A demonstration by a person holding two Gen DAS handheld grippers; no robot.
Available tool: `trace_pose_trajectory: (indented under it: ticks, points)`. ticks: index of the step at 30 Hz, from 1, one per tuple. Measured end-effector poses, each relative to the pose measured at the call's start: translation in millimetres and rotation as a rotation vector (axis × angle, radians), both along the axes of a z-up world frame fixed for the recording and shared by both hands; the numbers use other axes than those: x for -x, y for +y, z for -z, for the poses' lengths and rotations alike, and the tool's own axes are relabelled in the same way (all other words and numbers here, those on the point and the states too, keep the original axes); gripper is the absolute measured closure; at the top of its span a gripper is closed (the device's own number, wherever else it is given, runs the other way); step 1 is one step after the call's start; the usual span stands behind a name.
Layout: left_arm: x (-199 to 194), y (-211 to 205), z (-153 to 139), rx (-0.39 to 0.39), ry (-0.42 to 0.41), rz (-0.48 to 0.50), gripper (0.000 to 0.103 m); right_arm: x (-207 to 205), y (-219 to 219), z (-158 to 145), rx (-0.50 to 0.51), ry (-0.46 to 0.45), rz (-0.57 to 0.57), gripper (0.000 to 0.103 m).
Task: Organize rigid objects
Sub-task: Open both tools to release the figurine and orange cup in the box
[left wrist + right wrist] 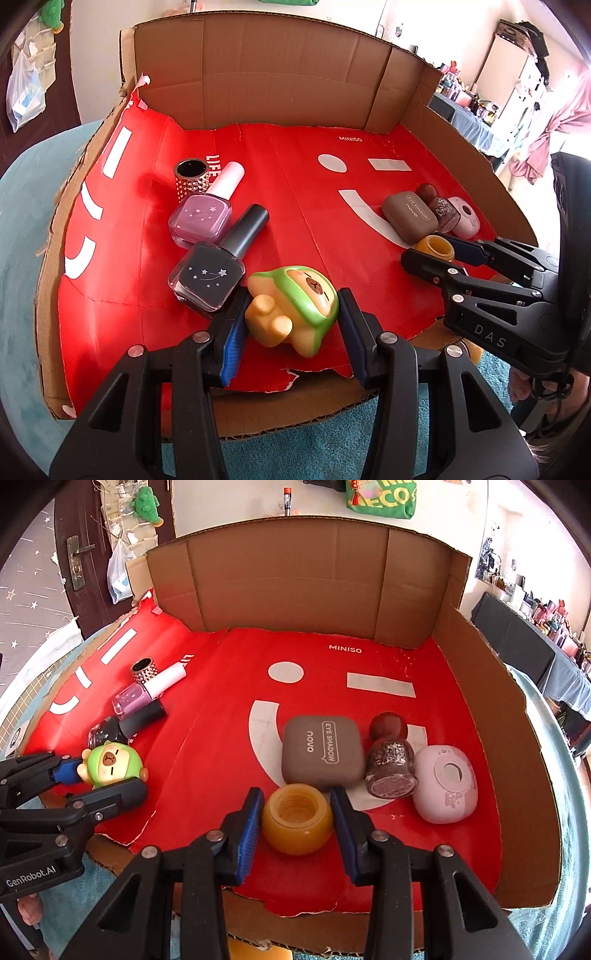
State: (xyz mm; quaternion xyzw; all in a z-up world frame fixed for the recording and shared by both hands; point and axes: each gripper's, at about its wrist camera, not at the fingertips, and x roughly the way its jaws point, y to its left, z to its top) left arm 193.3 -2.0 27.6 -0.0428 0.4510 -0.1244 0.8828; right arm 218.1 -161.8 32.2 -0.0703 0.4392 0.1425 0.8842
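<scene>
Fingers of the left gripper (291, 325) clamp the toy figure (295, 310) beside the nail polish bottles (207, 273); the right gripper (297, 821) clamps the amber jar (297, 818) by the eyeshadow case (321, 753). Two groups formed; likely both pieces await release.

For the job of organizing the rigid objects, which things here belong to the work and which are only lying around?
Belong to the job:
- green bear figurine, in the left gripper
- amber jar, in the right gripper
- purple polish bottle
- dark polish bottle
- eye shadow case
- glitter bottle
- pink case
- studded cup

Lying about:
- plastic bag
- green plush
</scene>
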Motion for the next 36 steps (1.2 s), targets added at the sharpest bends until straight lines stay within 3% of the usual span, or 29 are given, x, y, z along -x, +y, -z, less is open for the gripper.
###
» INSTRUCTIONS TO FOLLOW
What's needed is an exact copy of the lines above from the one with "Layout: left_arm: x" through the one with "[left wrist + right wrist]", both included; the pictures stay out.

» SOLUTION BELOW
Layout: left_arm: x (-199 to 194), y (-211 to 205), z (-153 to 139), rx (-0.39 to 0.39), ry (-0.42 to 0.41), rz (-0.48 to 0.50), gripper (0.000 to 0.103 m); right_arm: x (-207 to 205), y (-219 to 219), z (-158 to 145), rx (-0.50 to 0.51), ry (-0.46 to 0.45), rz (-0.57 to 0.57), gripper (0.000 to 0.103 m).
Task: Organize rigid objects
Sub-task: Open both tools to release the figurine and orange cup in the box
[left wrist + right wrist] 

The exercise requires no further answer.